Lots of our friends surprised and came, no way would I have expected any one to bring gifts the jught before the wedding! Very bizarre

violetposie · 13/07/2024 17:36

I've never heard of night before the wedding gifts, but every time I've been a bridesmaid (4) we've all stayed together with the bride the night before and had a bit of a drink. For my wedding, my DH and I stayed together, but we went to the pub and had drinks with any guests who were staying nearby and wanted to!

JaneAustensHeroine · 13/07/2024 17:43

No they are not!

Rhaidimiddim · 13/07/2024 17:47

No bride needs a surprise the night before the wedding. What is the plan - bowl up to her house after work, muscle in on her evening and emotionally ambush her, when she (most likely) has her evening carefully planned?
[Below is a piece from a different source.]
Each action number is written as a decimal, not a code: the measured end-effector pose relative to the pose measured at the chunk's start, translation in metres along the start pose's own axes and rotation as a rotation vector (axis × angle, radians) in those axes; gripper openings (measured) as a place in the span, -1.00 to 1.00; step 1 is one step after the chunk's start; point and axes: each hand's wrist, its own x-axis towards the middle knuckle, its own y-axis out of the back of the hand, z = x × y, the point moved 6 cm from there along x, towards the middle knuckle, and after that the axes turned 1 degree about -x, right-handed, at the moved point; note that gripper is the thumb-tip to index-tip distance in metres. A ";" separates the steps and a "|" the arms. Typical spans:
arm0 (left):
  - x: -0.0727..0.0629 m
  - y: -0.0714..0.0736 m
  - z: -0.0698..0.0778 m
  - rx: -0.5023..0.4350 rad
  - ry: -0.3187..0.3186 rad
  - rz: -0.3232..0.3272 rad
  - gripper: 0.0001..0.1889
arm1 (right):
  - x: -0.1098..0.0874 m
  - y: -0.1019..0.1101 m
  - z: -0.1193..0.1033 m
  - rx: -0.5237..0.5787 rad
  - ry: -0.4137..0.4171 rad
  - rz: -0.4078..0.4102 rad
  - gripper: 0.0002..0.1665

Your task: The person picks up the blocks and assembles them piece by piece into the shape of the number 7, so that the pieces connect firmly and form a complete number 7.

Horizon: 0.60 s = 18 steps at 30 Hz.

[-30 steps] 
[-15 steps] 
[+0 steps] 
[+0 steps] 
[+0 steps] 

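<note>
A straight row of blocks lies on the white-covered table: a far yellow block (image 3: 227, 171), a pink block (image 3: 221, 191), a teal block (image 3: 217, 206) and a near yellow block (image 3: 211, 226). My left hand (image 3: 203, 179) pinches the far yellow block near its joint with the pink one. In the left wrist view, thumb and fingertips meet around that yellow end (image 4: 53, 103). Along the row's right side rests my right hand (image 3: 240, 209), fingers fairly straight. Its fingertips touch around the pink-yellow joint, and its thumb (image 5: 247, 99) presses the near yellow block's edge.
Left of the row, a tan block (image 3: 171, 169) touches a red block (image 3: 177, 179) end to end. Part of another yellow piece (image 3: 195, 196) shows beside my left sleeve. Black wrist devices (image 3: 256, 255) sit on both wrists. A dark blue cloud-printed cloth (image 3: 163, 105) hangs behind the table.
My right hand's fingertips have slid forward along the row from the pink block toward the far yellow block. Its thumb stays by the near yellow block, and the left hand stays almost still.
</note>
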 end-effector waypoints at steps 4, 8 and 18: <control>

inlandriverview · 13/07/2024 17:50

Dont tell me....matching robes for all the gals🤪

inlandriverview · 13/07/2024 17:50

Avoid the list and buy her a bottle of booze

sleepercellspy · 13/07/2024 17:53

violetposie · 13/07/2024 17:36

I've never heard of night before the wedding gifts, but every time I've been a bridesmaid (4) we've all stayed together with the bride the night before and had a bit of a drink. For my wedding, my DH and I stayed together, but we went to the pub and had drinks with any guests who were staying nearby and wanted to!

Same. As a bridesmaid I've always had the night before with the bride. This was either at home or at the pub or hotel the night before. Never done the gift thing though.

CarolinaInTheMorning · 13/07/2024 17:54

Gifts given the night before a wedding are traditional in the US, but they are given by the bride and groom to the wedding party at the rehearsal dinner, not to the bride by members of the wedding party.

vercd · 13/07/2024 18:32

Ok so I’ve contacted the friend and I don’t think she liked what I was saying. She said she’s checked with my cousin and she doesn’t want a night on her own so the surprise mini celebration will be fine.

Maybe I’ve misjudged the situation.

Still not sure about the gifts tho

OP posts:
RampantIvy · 13/07/2024 18:40

Try and find out what your cousin would really like. Maybe a voucher for a meal out?

I would hate to receive a load of useless tat.

Thevelvelletes · 13/07/2024 18:42

GalileoHumpkins · 13/07/2024 15:56

She's trying to cover herself in glory as thoughtful best friend. Just say you don't want to spend anymore money, you've already bought a wedding gift and that will have to suffice.

In bucket loads ,ooo look what I've organised just for me/you.